Single by Milli Vanilli

from the album All or Nothing and Girl You Know It's True
- B-side: "Magic Touch"
- Released: 27 June 1988
- Recorded: 1988
- Genre: Dance
- Length: 4:14 (album version); 3:58 (single version);
- Label: Hansa
- Songwriters: Bill Pettaway, Jr.; Sean Spencer; Kevin Lyles; Rodney Holloman; Ky Adeyemo;
- Producer: Frank Farian

Milli Vanilli singles chronology
|  | "Girl You Know It's True" (1988) | "Baby Don't Forget My Number" (1988) |

Music video
- "Girl You Know It's True" on YouTube

= Girl You Know It's True (song) =

1988 single by Milli Vanilli

"Girl You Know It's True" is a song by Maryland-based group Numarx, later popularised by German dance-pop group Milli Vanilli. Released as the lead single from the latter's European debut album, All or Nothing (1988), and their American debut album, Girl You Know It's True (1989), the song peaked at number one on the German Singles Chart, number two in the United States and number three in the United Kingdom, becoming one of Milli Vanilli's most successful singles. The song samples "Ashley's Roachclip" by the Soul Searchers. It would become infamous for live performance skipping on tape.

==Background==
The song was written by Bill Pettaway Jr., Sean "DJ Spen" Spencer, Kevin Liles, Rodney "Kool Rod" Holloman (often misspelled "Hollaman" on single/album credits) and Ky Adeyemo, most of whom were members of the Baltimore, Maryland-based group Numarx, who first recorded the song.
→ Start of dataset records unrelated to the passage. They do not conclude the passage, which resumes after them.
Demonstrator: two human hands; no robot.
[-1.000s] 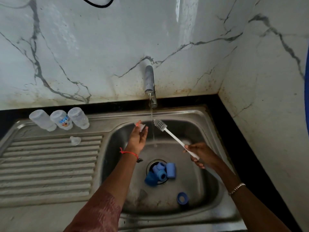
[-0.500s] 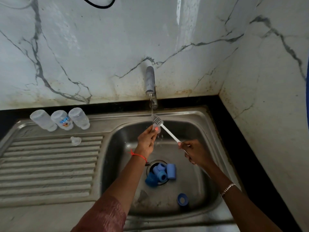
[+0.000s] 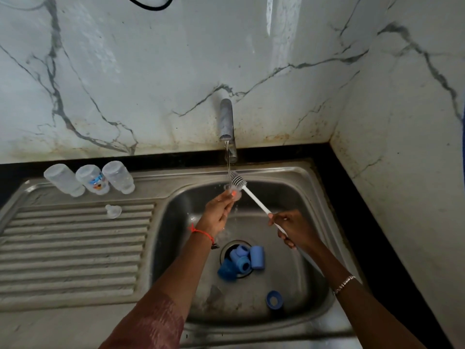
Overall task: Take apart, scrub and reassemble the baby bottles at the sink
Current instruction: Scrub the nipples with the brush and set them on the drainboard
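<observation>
Bottles [image 3: 92, 182] three, nipples [image 3: 113, 211] two, brush [image 3: 237, 182] one

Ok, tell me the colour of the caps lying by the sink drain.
The caps are blue, a lighter and a darker shade; the head view shows them best.

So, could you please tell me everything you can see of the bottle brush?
The bottle brush has a slim white plastic-looking handle and a grey-white bristled head. It slants up-left over the sink basin, its head under the tap's stream and against a small clear teat pinched in the left hand. The right hand grips the handle partway down.
</observation>
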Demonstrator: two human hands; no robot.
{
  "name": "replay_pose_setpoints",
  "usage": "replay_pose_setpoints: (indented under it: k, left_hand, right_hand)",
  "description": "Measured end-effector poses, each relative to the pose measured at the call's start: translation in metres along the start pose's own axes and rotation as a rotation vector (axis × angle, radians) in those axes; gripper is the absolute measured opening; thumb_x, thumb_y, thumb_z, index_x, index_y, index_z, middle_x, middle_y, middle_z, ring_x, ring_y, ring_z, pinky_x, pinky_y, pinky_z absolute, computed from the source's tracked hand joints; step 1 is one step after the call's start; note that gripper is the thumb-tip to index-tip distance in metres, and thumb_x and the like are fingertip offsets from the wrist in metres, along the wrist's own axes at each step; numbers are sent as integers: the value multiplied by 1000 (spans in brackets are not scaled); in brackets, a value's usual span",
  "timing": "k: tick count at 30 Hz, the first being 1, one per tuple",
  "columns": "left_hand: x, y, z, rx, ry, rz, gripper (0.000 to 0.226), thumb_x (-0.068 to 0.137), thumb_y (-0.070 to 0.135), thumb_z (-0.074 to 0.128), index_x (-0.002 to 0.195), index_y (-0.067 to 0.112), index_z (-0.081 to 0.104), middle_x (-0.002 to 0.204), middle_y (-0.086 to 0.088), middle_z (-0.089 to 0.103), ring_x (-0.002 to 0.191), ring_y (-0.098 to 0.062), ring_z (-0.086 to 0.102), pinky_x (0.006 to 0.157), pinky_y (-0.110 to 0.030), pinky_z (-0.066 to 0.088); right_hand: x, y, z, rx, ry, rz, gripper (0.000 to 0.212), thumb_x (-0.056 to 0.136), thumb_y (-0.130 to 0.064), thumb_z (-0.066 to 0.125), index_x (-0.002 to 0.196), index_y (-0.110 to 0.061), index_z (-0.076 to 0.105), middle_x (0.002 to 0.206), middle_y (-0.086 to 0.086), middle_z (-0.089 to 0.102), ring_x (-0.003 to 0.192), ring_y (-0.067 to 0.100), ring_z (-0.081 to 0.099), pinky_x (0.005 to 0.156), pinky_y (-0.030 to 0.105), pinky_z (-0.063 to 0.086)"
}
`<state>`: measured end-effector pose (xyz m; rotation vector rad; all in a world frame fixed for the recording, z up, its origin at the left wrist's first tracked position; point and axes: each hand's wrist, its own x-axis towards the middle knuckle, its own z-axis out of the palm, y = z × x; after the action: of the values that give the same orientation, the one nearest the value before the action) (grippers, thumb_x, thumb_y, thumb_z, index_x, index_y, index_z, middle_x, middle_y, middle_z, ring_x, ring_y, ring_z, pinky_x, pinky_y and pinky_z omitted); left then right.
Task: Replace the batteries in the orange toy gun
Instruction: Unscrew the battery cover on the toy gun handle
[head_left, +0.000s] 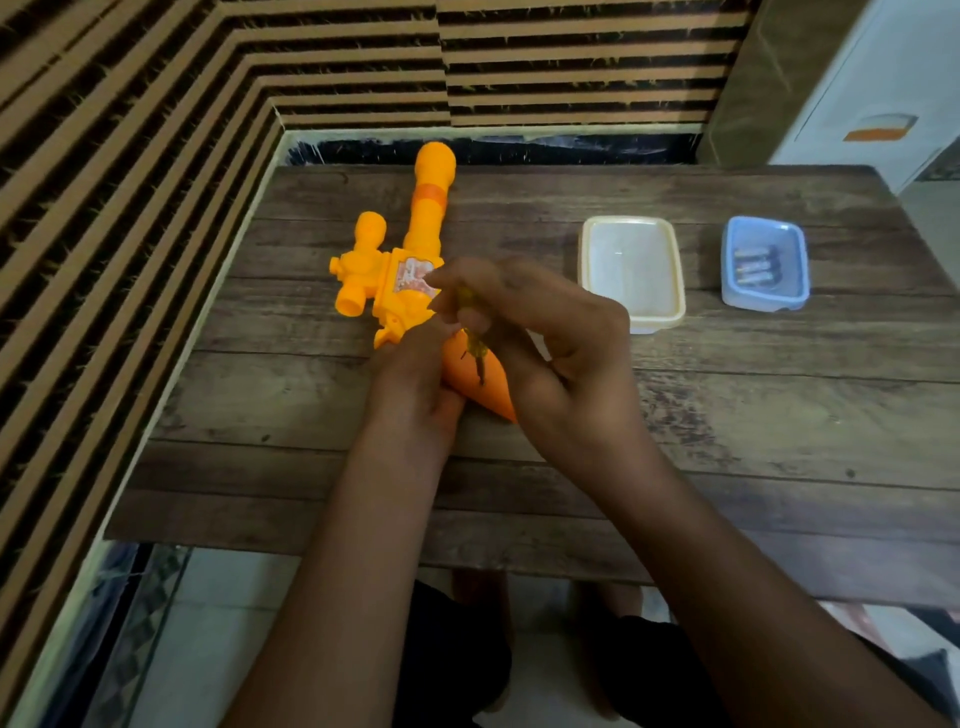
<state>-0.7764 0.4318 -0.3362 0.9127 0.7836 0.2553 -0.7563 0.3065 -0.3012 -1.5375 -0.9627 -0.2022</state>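
Note:
The orange toy gun (410, 249) lies on the wooden table (727, 415), barrel pointing away from me and grip toward me. My left hand (415, 384) grips the gun's handle from the left. My right hand (545, 338) pinches a small screwdriver (475, 348) with a yellowish handle, its tip down on the orange handle. A blue tray (766, 301) at the right holds several batteries (756, 267).
A white rectangular container (660, 317) stands between the gun and the blue tray. A striped wall runs along the table's left and far sides. The table's near edge is just above my knees.

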Motion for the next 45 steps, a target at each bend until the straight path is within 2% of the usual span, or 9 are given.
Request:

Started by DJ Spen and featuring Kool Rod as the original MC, Numarx was a collective of local DJs who formed a "crew" in the early 1980s, originally consisting of four members. The group expanded to five in the mid-1980s with the addition of Liles as fellow MC. In 1987, having already released material during their early years, Numarx released the single "Rhymes So Def", which received national airplay at the time. The follow-up single to this minor hit was "Girl You Know It's True".
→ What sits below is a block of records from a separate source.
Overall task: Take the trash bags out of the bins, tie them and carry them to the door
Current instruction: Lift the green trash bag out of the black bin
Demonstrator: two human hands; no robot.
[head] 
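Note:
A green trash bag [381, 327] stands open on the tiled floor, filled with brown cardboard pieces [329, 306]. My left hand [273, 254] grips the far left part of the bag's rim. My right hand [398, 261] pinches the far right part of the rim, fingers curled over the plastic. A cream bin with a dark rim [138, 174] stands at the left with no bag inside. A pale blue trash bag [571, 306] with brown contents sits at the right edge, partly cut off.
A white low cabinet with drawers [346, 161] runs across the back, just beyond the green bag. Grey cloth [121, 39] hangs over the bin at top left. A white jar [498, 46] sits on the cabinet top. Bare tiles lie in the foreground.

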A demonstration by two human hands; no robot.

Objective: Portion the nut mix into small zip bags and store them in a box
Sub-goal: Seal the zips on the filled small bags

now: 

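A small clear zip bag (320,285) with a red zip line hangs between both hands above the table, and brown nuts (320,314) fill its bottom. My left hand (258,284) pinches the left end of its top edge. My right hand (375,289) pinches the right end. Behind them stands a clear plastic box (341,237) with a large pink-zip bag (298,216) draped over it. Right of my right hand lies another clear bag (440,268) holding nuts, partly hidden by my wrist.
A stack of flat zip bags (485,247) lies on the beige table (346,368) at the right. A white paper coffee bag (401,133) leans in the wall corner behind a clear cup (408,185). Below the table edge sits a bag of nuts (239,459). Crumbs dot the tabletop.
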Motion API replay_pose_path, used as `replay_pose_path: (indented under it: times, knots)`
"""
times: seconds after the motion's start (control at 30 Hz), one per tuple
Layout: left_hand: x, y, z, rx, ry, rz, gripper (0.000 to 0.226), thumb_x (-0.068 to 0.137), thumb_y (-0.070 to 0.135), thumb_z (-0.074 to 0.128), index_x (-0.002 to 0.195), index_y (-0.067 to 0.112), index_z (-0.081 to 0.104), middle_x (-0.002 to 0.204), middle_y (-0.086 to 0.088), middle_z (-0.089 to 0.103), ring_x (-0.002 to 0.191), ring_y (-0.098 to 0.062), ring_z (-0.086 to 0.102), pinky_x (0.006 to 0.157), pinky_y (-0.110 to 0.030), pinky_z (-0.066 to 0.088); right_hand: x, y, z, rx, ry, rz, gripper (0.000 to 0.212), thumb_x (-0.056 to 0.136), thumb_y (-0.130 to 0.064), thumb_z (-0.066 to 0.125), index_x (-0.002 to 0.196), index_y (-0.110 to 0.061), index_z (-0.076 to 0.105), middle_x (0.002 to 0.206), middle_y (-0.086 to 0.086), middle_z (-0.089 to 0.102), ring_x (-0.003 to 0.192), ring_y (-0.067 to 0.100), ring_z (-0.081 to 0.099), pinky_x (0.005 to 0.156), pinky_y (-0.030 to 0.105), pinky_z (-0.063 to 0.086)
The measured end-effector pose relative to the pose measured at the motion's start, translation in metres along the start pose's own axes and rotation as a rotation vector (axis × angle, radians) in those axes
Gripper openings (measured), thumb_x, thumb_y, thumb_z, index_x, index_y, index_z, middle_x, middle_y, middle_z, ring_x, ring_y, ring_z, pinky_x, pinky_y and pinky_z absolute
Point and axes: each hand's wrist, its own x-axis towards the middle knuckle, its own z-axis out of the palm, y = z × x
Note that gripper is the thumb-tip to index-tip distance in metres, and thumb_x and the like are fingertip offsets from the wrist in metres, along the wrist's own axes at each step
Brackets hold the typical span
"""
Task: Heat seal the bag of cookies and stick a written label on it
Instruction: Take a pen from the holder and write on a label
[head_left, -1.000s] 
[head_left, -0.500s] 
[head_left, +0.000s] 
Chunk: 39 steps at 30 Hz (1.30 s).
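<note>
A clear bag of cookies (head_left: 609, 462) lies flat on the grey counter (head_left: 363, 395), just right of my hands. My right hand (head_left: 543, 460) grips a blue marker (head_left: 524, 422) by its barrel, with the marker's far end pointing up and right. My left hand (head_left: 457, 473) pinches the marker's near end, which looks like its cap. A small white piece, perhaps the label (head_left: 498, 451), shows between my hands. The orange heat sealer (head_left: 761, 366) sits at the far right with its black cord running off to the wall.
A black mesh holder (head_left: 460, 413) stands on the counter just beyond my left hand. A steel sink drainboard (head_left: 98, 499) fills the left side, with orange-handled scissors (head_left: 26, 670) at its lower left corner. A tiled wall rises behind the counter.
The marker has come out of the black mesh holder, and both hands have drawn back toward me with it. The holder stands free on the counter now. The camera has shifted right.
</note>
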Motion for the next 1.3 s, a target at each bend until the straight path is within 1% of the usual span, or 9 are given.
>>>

The idea for the song began when the group wrote a rap to a track composed by local musician/songwriter Bill Pettaway. Liles and Holloman wrote the words and Spencer made the beat. The song was recorded at Studio Records in Oxon Hill, Maryland - just outside of Washington, DC. Bill Pettaway, an Annapolis resident was working as a gas station attendant at the time also wrote songs and played guitar on the side. Pettaway, along with Numarx members Spencer, Liles, and Holloman continued to craft the tune. In addition, then-current Starpoint member Kayode "Ky" Adeyemo joined in, co-writing and co-producing the song with Pettaway. Adeyemo played keyboards and wrote the infectious "Ooh Ooh Ooh" hook for the song. Kevin Liles and Kool Rod are the lead vocalists rhyming on the record with Spencer providing some background vocals. However, the most prominent vocalist on the hook and backing vocals of the song is Charles "Ooh Oh Ooh" Christopher. Charles was friends with Pettaway, Adeyemo, and Starpoint keyboardist George Phillips and became the voice that everyone was singing along with. Although the song did not match the success of "Rhymes So Def" in America, "Girl You Know It's True" did connect with audiences on the other side of the Atlantic, becoming a popular hit in the German clubs. It was here that Milli Vanilli producer Frank Farian likely first heard the tune.

Meanwhile, Numarx would later include their version of "Girl You Know It's True" on their lone album, Our Time Has Come, released in 1988. The group formed a small independent record label, the following year, called Marx Brothers Records releasing several regional hits including "Do It Good", which was later remixed by Basement Boys and became a dance music hit. The group disbanded in the early 90s. DJ Spen went on to become an on-air radio personality in Baltimore. He later joined the Baltimore-based powerhouse dance music production outfit Basement Boys that produced hit dance music numbers for Michael Jackson, Crystal Waters, Toni Braxton, and Ultra Naté. He is now a DJ that runs an independent dance music label and production company, Quantize Recordings. After working as a local music promoter on the east coast, Liles went on to work for Def Jam Recordings, where he eventually worked his way to the role of President. He is currently CEO of 300 Entertainment in New York, which produces and manages some of the biggest names in R&B and hip hop music. Pettaway was later credited with discovering multi-platinum-selling singer Toni Braxton and has gone on to prominence as a session guitarist for Timbaland and other artists.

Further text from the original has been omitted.